• Exercise requirements
Search the records below for the word "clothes" and show every line where it occurs.

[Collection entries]
++++++++++++++++++++
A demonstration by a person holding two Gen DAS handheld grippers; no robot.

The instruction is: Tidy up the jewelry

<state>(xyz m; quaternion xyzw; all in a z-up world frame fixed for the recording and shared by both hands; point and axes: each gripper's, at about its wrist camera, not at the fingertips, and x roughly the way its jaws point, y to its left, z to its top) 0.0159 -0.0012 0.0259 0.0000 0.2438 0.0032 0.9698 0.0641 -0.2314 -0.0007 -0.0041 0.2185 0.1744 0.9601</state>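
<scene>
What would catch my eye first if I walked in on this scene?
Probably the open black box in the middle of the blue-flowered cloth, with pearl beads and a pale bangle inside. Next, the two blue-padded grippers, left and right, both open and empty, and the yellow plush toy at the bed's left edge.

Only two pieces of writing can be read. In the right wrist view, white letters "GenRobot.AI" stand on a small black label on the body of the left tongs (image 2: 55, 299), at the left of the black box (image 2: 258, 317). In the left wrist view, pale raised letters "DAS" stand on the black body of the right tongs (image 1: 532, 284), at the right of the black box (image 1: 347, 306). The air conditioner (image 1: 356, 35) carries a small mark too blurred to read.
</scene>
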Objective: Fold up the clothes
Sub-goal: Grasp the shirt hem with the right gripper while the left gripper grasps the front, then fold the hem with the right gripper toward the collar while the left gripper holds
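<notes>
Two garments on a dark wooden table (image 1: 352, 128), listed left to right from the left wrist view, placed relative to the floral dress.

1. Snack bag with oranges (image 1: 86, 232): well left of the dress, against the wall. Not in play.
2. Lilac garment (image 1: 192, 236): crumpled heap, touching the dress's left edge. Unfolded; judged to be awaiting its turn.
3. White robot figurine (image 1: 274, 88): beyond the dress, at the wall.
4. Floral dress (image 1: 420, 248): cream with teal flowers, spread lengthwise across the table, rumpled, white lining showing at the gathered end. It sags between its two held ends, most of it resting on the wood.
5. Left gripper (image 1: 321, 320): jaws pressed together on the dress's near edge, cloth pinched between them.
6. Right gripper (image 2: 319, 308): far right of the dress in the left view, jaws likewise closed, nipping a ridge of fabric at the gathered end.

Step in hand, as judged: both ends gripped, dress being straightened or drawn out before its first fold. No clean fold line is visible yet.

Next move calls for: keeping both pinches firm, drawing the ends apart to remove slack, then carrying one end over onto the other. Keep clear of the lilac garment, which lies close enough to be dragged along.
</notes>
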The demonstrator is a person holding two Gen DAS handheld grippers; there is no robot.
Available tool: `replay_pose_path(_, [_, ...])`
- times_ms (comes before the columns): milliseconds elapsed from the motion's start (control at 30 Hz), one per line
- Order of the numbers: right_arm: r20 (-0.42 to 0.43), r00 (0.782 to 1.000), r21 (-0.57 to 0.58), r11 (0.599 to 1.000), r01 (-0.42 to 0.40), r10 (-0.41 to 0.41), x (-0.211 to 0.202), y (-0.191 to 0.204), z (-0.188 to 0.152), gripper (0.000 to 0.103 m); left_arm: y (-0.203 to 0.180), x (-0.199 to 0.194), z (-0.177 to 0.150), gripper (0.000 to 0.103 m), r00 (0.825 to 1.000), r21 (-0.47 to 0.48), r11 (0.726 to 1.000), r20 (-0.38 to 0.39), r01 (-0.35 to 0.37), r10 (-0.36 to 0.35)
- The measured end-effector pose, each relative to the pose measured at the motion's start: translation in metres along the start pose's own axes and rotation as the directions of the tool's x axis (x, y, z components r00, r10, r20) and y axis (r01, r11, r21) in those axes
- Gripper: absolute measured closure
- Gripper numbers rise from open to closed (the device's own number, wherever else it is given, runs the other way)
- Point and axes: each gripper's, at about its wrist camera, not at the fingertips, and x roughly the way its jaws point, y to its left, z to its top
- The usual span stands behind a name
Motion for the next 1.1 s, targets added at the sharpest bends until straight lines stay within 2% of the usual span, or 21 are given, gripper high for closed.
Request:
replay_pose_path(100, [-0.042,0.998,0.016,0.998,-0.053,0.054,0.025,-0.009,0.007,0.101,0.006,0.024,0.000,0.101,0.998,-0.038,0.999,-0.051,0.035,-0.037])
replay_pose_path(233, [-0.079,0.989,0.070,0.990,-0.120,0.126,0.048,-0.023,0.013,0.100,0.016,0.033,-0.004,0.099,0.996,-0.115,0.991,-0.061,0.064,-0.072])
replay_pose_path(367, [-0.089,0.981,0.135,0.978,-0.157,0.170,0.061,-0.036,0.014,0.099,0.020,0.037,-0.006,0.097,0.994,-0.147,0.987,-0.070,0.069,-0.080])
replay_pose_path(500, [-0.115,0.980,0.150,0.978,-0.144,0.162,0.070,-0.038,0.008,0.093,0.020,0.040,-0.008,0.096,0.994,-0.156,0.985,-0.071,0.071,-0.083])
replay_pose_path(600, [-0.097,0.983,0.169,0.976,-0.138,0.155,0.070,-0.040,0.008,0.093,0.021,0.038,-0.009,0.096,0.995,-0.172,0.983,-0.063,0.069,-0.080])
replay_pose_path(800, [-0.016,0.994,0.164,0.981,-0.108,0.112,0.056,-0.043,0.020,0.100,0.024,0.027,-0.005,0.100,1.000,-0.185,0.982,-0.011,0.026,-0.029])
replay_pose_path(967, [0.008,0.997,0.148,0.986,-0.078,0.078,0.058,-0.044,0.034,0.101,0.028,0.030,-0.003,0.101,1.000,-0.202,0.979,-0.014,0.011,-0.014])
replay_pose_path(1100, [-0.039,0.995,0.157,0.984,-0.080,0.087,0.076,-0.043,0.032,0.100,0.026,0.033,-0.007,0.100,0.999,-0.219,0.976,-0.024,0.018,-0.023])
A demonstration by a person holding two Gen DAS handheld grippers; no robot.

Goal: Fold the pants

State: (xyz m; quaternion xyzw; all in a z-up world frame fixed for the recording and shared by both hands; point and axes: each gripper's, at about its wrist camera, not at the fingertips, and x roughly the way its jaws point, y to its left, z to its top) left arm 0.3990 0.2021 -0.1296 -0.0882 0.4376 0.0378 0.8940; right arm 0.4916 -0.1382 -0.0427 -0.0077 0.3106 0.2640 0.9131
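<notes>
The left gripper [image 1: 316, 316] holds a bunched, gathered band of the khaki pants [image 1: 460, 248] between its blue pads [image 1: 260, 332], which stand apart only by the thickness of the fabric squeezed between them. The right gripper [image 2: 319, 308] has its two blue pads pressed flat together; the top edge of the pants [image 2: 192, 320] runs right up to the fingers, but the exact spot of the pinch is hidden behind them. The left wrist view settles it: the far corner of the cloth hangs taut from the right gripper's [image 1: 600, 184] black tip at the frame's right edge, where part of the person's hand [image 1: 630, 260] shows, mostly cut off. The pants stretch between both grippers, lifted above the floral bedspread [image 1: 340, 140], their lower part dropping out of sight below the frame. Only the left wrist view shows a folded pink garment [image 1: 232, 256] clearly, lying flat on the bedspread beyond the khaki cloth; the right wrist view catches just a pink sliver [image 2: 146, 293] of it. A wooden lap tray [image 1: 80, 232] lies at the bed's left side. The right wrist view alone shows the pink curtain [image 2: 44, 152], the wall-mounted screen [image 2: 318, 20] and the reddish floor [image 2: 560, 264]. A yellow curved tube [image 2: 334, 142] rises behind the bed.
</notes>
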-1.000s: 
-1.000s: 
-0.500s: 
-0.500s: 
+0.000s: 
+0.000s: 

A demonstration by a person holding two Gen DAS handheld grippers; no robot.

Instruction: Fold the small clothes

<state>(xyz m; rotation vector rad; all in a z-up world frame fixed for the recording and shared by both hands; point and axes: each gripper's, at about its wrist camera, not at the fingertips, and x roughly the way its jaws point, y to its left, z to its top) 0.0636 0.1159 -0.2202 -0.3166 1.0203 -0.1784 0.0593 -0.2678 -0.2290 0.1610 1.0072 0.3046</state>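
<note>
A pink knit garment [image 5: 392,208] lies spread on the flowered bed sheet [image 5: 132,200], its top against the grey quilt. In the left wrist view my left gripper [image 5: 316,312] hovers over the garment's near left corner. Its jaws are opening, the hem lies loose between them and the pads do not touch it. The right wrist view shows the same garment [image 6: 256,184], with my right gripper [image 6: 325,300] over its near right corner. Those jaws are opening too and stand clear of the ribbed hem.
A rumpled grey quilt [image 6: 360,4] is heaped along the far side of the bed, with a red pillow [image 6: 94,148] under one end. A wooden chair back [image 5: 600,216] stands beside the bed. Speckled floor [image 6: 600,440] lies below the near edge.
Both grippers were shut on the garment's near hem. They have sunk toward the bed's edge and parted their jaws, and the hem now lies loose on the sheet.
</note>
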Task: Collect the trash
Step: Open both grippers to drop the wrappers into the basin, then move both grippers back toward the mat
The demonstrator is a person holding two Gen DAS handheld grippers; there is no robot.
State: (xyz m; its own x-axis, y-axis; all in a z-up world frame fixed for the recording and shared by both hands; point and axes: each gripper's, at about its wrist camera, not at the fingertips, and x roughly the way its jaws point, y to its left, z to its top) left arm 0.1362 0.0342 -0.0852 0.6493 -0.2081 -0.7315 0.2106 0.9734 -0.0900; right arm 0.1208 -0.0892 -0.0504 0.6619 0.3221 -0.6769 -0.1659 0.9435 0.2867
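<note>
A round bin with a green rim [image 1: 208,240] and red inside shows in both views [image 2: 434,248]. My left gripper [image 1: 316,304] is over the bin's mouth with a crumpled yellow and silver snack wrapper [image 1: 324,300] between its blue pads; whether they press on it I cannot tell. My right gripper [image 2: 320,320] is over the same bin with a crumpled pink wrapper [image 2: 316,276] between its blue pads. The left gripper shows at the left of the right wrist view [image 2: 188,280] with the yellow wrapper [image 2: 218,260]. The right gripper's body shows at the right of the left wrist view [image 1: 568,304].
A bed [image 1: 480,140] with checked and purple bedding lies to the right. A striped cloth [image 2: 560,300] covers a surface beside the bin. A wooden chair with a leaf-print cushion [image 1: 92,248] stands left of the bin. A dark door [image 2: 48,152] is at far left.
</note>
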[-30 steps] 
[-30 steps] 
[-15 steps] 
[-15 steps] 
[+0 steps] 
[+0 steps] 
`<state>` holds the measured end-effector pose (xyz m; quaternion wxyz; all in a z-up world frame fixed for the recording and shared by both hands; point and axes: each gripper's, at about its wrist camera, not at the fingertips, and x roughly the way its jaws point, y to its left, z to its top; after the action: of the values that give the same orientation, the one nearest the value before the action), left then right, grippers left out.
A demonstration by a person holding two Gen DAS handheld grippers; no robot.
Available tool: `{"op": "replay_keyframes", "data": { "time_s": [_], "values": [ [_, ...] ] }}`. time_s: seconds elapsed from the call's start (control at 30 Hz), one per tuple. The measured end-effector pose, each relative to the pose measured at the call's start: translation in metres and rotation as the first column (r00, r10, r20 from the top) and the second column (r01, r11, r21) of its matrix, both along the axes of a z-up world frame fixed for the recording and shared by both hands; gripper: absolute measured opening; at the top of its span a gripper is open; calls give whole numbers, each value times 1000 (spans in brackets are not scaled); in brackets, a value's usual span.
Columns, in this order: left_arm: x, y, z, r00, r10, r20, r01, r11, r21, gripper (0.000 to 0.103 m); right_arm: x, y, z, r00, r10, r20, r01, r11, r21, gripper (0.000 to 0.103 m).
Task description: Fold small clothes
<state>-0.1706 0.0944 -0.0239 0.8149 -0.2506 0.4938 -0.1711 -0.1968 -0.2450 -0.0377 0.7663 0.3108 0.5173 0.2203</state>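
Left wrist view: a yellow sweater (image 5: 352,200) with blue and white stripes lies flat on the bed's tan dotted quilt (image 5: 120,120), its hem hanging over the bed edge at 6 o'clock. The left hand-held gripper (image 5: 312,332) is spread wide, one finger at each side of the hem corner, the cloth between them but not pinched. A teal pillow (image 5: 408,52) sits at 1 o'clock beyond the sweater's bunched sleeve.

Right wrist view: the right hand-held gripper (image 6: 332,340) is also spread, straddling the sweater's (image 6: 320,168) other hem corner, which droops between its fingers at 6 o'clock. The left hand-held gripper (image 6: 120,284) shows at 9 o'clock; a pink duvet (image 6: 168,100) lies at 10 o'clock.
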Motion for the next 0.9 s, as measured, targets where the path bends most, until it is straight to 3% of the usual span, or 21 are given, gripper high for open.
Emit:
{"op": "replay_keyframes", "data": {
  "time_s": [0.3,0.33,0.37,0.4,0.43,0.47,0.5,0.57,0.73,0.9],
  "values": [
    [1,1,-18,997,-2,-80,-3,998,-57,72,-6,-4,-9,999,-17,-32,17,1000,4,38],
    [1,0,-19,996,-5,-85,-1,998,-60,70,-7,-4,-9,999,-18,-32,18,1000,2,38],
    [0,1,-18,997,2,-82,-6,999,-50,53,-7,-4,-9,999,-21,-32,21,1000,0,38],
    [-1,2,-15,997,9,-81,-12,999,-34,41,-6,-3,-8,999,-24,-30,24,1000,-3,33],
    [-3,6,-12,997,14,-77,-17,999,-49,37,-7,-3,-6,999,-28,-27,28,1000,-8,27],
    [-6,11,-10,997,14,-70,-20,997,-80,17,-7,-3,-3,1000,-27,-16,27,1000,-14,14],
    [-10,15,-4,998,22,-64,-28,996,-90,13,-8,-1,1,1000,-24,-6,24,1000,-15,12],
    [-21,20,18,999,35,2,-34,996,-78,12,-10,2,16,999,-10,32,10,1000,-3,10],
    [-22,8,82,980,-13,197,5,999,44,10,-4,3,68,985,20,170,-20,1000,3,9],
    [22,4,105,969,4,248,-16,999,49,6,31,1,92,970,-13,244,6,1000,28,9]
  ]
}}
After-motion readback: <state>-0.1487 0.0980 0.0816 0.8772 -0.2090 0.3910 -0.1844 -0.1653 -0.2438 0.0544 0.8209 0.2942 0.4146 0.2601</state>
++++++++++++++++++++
• Exercise result
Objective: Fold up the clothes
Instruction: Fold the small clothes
Task description: Fold small clothes

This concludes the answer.